▸ **ASSIGNMENT**
Go through the data underneath and report how many lines hold the string "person", giving only the number.

EXERCISE DATA: Begin

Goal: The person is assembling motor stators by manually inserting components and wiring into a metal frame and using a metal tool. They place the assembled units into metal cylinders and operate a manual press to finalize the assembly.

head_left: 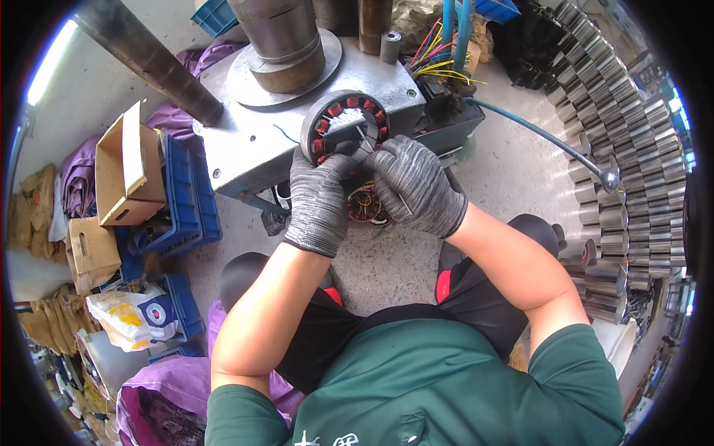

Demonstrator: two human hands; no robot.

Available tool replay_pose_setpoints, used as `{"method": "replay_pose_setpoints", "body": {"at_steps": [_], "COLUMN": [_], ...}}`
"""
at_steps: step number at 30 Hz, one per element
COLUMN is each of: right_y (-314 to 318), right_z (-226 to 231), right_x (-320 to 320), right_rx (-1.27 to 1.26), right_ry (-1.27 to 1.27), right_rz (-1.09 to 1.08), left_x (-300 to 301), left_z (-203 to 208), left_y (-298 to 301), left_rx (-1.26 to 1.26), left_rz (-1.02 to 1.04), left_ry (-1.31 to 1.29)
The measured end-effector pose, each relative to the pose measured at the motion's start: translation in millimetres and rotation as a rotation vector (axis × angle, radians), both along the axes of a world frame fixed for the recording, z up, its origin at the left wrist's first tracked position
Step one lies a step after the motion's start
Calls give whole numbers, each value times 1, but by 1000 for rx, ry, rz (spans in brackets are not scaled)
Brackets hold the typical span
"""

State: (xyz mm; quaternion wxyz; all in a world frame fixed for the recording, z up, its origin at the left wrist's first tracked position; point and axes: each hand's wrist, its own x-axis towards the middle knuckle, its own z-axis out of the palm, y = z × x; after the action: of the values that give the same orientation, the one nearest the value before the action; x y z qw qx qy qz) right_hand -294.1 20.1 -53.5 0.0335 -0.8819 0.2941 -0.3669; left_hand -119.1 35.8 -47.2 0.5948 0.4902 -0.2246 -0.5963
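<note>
A ring-shaped motor stator with red wire coils inside is tilted up at the near edge of the steel press table. My gloved left hand is closed around its lower left rim, thumb toward the middle. At the lower right of the ring, my gloved right hand has its fingers pinched together. A thin metal piece shows at these fingers and another below the palm; whether they are one tool I cannot tell. Lower down, between my wrists, another round part with red windings is partly hidden.
A thick press ram stands on a round plate behind the stator. Loose coloured wires hang at the back right. A lever with a ball knob reaches right, toward stacked metal cylinders. Blue crates and a cardboard box stand left.
</note>
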Motion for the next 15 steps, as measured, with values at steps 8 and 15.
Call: {"method": "replay_pose_setpoints", "body": {"at_steps": [8, 15], "right_y": [4, 9], "right_z": [20, 20], "right_x": [-14, -17], "right_rx": [244, 344], "right_ry": [-225, -243], "right_rz": [123, 203], "left_x": [9, 13], "left_z": [13, 2], "left_y": [1, -2], "left_rx": [-122, -161], "left_rz": [-13, 13], "left_ry": [-85, -171]}}
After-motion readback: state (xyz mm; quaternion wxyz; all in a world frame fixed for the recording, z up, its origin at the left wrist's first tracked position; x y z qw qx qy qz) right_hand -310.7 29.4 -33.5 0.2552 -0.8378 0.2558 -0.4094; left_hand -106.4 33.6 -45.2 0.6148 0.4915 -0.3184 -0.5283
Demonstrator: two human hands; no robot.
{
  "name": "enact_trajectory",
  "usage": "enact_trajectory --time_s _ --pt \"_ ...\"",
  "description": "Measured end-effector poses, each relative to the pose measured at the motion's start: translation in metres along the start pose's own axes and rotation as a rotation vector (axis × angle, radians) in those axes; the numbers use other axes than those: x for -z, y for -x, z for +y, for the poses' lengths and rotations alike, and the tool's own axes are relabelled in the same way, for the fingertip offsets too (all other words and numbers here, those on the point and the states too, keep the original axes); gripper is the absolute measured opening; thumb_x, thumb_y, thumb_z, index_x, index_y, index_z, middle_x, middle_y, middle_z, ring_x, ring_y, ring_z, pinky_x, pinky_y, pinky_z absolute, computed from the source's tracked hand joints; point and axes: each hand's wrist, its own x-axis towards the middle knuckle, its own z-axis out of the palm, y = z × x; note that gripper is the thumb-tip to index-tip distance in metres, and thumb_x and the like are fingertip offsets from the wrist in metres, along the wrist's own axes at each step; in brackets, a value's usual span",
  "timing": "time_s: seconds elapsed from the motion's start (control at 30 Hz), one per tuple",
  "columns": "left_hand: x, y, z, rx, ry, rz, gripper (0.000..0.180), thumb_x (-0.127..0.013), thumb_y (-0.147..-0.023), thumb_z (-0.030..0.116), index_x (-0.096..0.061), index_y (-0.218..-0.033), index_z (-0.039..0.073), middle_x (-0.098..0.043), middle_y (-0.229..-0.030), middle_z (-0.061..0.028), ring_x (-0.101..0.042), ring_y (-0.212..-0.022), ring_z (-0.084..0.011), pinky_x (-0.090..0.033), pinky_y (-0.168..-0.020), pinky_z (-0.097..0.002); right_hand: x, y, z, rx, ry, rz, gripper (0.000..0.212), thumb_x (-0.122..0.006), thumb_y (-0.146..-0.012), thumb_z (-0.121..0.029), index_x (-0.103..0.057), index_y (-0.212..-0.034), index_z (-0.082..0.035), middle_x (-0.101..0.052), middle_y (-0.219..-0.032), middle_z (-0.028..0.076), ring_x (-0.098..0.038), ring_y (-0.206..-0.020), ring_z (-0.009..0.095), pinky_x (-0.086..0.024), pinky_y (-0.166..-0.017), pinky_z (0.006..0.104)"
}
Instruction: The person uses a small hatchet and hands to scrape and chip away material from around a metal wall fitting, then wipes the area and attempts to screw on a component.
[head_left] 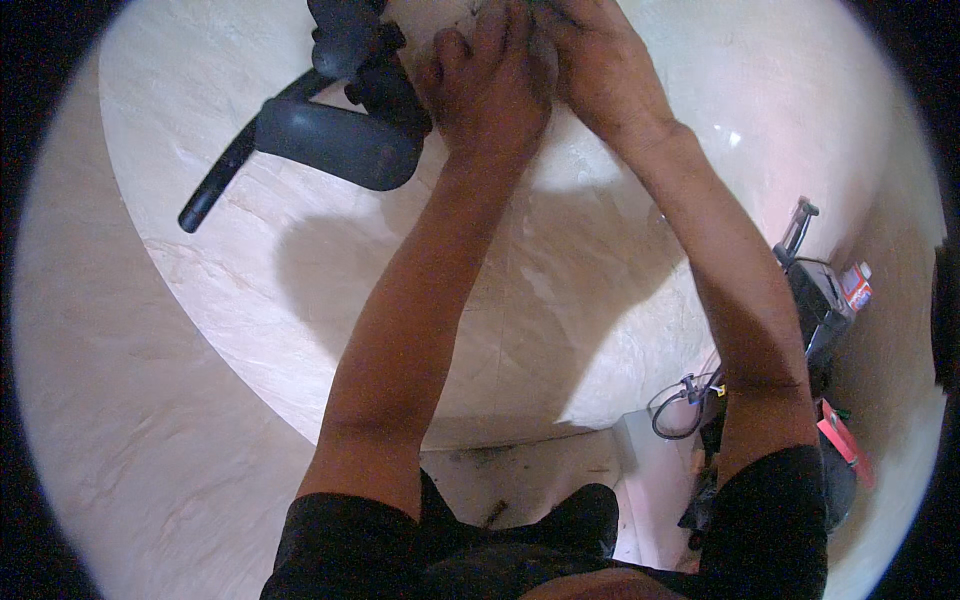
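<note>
A pale marbled surface [230,280] is spanned by both arms. The left forearm [410,290] is inclined up and slightly right, nearly straight at the elbow; the right forearm [740,260] is angled up and left from a bent elbow. A black jointed device [340,145] with a protruding rod is located at upper left, just beside the left hand [490,95]; whether contact is made cannot be told. The left fingers are curled, and the right hand [615,85] is positioned close alongside. The fingertips are obscured near the upper edge; what is pinched, if anything, cannot be determined.
</note>
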Motion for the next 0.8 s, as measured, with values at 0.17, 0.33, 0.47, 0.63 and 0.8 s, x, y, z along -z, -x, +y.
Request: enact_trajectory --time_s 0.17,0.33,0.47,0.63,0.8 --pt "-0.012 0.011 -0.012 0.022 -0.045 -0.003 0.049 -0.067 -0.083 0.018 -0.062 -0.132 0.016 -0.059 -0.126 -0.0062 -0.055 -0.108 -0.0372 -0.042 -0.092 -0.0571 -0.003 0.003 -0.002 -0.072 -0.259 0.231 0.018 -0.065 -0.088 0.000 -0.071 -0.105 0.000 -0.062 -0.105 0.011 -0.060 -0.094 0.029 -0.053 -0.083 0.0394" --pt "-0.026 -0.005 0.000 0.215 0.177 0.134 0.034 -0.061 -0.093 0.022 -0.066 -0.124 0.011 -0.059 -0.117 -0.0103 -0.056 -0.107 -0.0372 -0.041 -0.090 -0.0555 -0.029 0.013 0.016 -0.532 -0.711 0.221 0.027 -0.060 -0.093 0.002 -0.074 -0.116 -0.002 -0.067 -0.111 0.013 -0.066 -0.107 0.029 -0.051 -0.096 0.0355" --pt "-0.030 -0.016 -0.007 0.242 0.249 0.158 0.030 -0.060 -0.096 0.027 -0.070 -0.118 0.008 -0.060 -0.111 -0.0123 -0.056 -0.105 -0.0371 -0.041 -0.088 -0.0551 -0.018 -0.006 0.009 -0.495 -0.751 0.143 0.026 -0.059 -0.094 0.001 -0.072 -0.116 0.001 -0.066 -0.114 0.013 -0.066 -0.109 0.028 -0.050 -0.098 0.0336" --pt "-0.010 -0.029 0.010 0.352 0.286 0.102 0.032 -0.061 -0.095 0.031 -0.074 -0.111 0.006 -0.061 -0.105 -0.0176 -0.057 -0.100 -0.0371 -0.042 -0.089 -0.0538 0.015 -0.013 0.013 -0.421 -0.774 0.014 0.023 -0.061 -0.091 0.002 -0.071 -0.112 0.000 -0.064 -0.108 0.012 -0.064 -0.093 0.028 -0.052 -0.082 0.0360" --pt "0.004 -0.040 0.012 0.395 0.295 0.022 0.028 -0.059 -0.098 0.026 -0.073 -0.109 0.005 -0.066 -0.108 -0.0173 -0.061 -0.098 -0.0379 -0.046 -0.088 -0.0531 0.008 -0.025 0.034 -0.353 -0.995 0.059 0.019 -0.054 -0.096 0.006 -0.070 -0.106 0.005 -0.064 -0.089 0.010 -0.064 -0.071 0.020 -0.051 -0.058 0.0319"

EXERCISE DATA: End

▸ **RESULT**
2